Kathryn stretched out the kinks in her back and stepped away from the lab bench. Something was wrong. She didn’t know where it was coming from, but she couldn’t shake the feeling of dread. She was alone in the lab now. It had been a long day, even for her. She was working crazy hours these days, trying to finish this project before next week’s deadline. Then she would relax, she told herself, although a voice in the back of her head told her that wasn’t true. There would always be another deadline, another project to complete. Still, that was good, right? This would be the year. The year she’d finally get that promotion she deserved. She scowled at the set-up in her hood. It would keep until tomorrow. Maybe she’d feel better once she got home. She ripped off her gloves, shed her labcoat, and after washing her hands, walked out the lab door for the last time that day.
The July heat hit her full in the face as she headed outside. Even though the sun had started to set, the air was still thick and heavy. As she crossed the parking lot, the shadows grew long and ominous. By the time she reached her car, her hands started to shake and her hair plastered against her neck with sweat. She quickly got into the car, trying to leave the uneasy feeling behind.
The drive home was uneventful, rush hour having passed long ago. As she approached the house, she was surprised to find it dark. She glanced at the clock on the dashboard. 9:30. As a high-school teacher, her husband had early mornings, but she wouldn’t have expected him to be asleep already. She pressed the button on the garage door opener and found his car gone.

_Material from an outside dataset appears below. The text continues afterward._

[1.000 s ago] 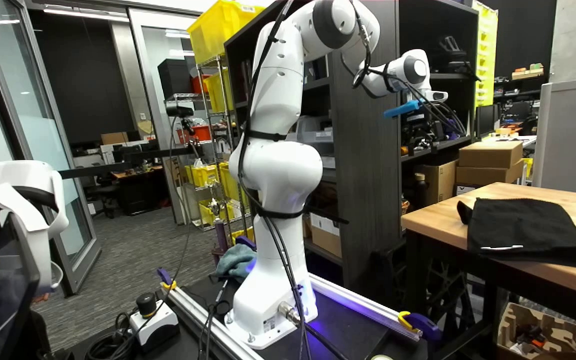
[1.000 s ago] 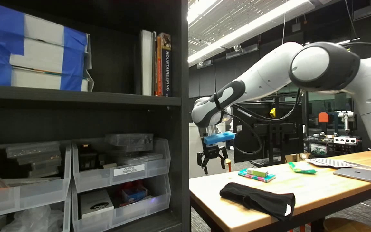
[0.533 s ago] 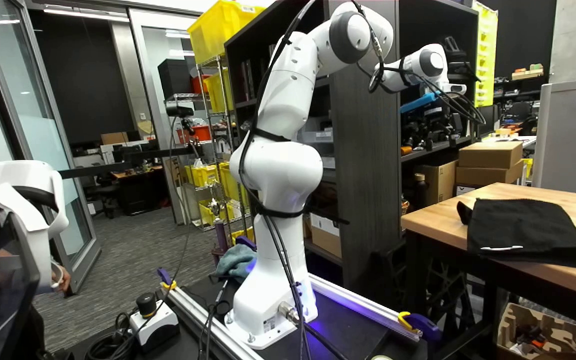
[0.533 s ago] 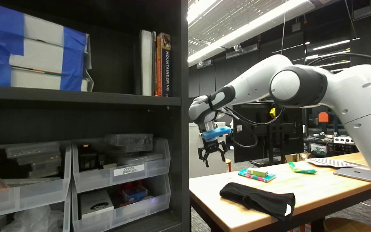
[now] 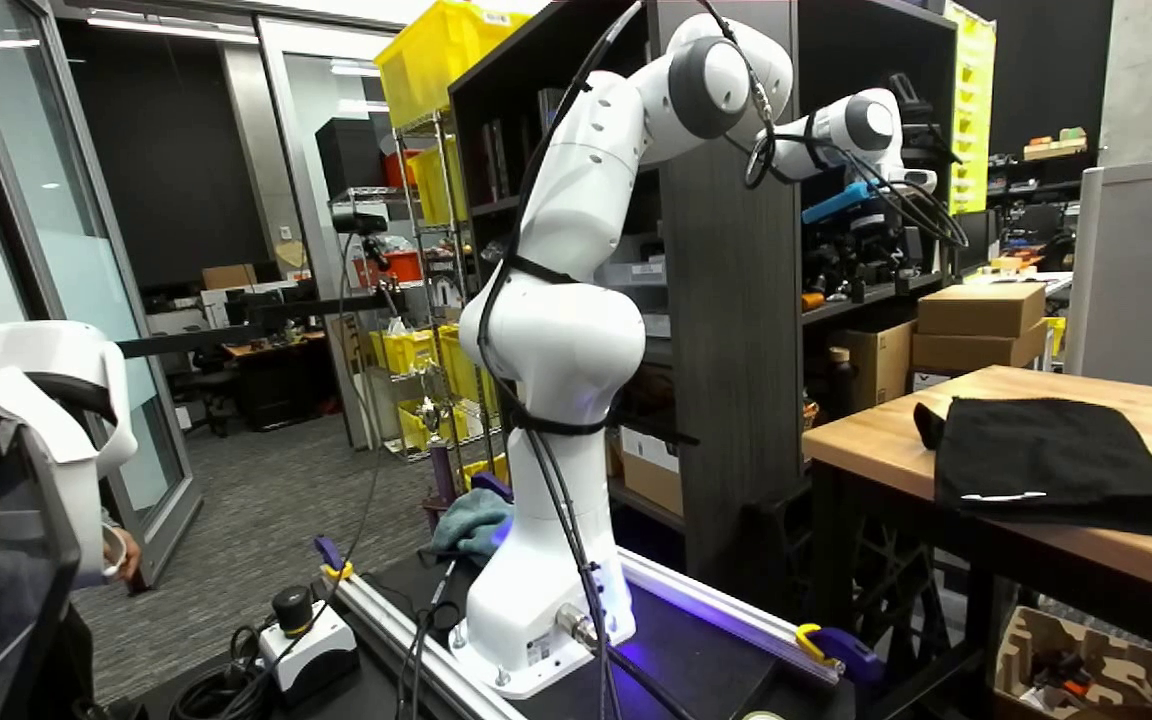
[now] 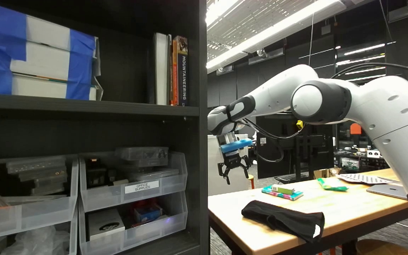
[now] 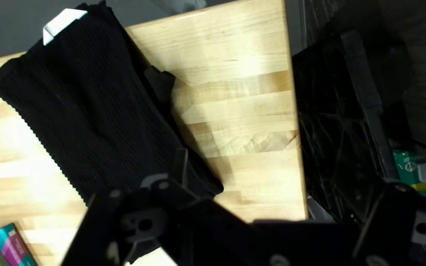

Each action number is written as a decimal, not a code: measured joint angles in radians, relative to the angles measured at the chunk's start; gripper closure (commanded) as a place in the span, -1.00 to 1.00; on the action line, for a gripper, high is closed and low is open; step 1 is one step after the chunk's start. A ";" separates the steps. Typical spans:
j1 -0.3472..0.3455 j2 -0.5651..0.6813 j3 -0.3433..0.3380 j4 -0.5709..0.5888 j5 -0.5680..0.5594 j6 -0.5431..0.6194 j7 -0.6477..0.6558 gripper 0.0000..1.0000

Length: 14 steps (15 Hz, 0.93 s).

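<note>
My gripper (image 6: 237, 179) hangs above the far-left part of the wooden table (image 6: 335, 205), fingers pointing down and spread apart with nothing between them. A blue block (image 6: 236, 145) is fixed on the wrist above it. Nearest below in the wrist view lies a folded black ribbed cloth (image 7: 98, 103) with a white tag (image 7: 65, 24); the left finger (image 7: 179, 168) overlaps its lower end in the picture, without visible contact. Between the spread jaws I see bare tabletop and its edge. A teal book (image 6: 267, 191) with a small green box (image 6: 283, 190) on it lies behind the cloth.
A dark shelf unit (image 6: 204, 198) with clear bins (image 6: 133, 196) and upright books (image 6: 181, 71) stands close beside the arm. Farther along the table are a green packet (image 6: 331, 185), printed sheets (image 6: 363, 178) and a laptop (image 6: 390, 191). Cardboard boxes (image 5: 981, 308) stand behind the table.
The arm has reached farther out and its elbow has dropped; the gripper has risen slightly, mostly in the first half second. The fingers stay spread. Cloth and table items have not moved.
</note>
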 measured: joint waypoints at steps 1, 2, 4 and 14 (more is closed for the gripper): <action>0.000 0.016 0.000 0.003 0.002 0.000 0.008 -1.00; 0.000 0.031 0.000 0.005 0.002 0.001 0.018 -1.00; -0.001 0.061 -0.002 0.009 0.002 0.002 0.035 -1.00; -0.013 0.127 -0.013 0.052 0.002 0.003 0.054 -1.00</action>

The sense of dread intensified.
Kathryn entered the house, dropped her keys and bag, and read the note on the kitchen counter:
Katie – I’m having dinner with Mark and Anne.
I tried to call… See you soon.
She breathed a sigh of relief. At least whatever was wrong didn’t involve Robert. She cursed at herself for getting all worked up over a feeling. She was a scientist, for crying out loud. She knew better than to trust her feelings. She looked at the note again.

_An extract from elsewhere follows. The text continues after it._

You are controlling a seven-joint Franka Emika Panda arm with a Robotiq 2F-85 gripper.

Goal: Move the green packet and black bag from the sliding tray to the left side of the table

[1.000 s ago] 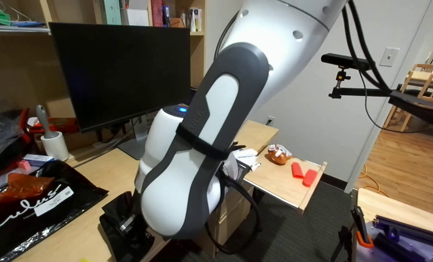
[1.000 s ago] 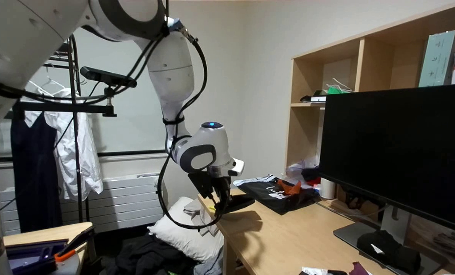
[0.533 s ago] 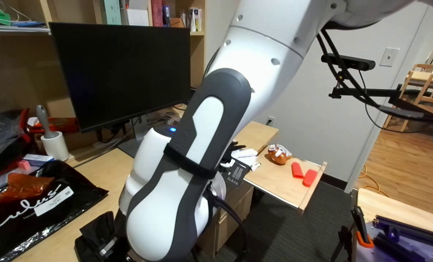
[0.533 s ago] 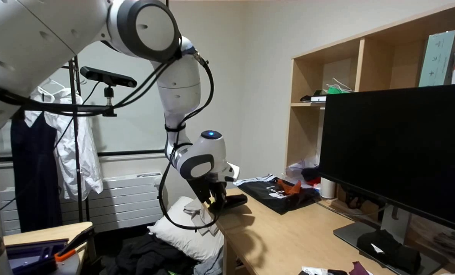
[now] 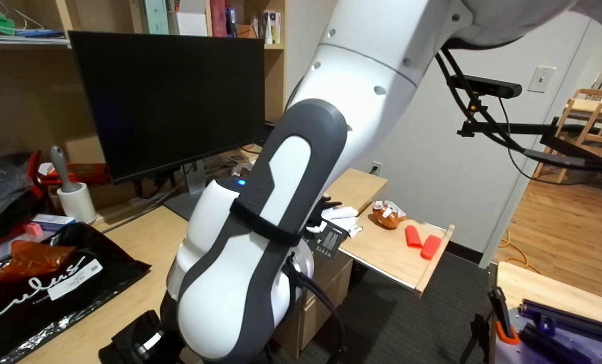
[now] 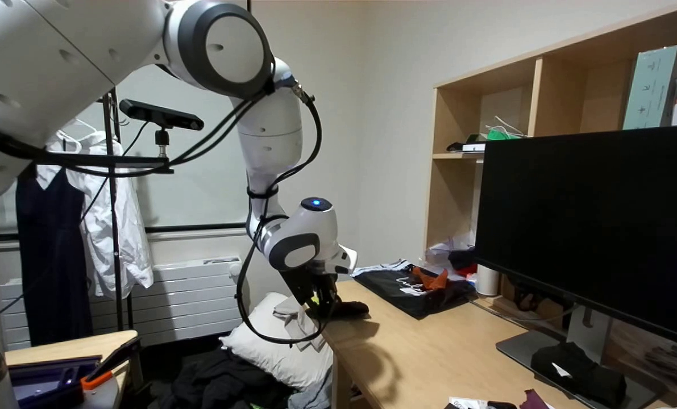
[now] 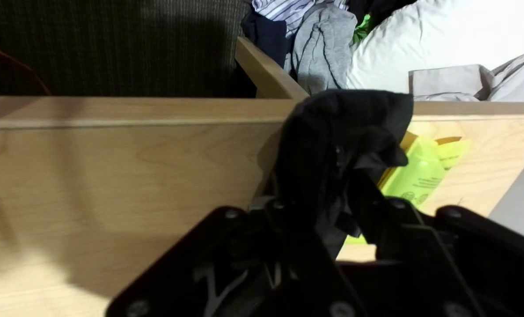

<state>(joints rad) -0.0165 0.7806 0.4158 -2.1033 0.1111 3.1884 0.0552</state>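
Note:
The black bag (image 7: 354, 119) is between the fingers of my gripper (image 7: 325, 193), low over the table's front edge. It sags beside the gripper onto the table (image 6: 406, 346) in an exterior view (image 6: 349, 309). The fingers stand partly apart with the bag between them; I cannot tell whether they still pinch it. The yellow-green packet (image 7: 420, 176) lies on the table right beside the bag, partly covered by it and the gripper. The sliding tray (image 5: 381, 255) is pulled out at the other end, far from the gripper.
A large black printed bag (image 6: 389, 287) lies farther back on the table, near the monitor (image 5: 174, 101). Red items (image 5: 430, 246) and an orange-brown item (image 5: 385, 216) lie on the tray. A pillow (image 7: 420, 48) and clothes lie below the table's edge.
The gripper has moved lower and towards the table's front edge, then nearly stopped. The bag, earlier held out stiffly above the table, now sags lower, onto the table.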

Katie. Robert still called her Katie. Anne did too, and Mark had naturally fallen into it as well. Robert and his sister Anne had known her since they were in high school. She felt a twinge of guilt. Robert had tried to call, but she obviously had left her cell phone at home again. She’d really need to try to do better about that. At least the note showed he wasn’t mad about last night’s argument. As she popped a frozen pizza into the microwave, she thought about what Anne might have made for dinner. It was no wonder Robert would be at the Campbells’ house. Who wouldn’t prefer Anne’s cooking to what could be found in their freezer? She should be glad Robert had his sister’s family to keep him company. Maybe spending time with his niece and nephew would take some of the pressure off. Then again, probably not. He had a point.
Her mind flashed back to last night’s argument. It was the same one they’d had a hundred times before. Robert was ready for kids and she wasn’t. In all fairness, he’d been waiting a long time. They got married right after college. Then there was grad school, and now she’d been at her job 5 years. He was so faithful to move around the country with her, taking odd jobs between finding teaching positions. At least they were settled now. Robert had been so happy when she found this job near his family. His sister lived about 20 minutes away, and his mother was about an hour away. It made sense to have kids now. If she could just get this promotion, then maybe she’d have time to think about it. After all, she was only 33. Robert had just turned 35. Her older man. She remembered how excited she was in high school that a junior was interested in her, a lowly sophomore. That seemed like worlds ago. She sat down at the table with her pizza and Diet Coke and reminisced about simpler times.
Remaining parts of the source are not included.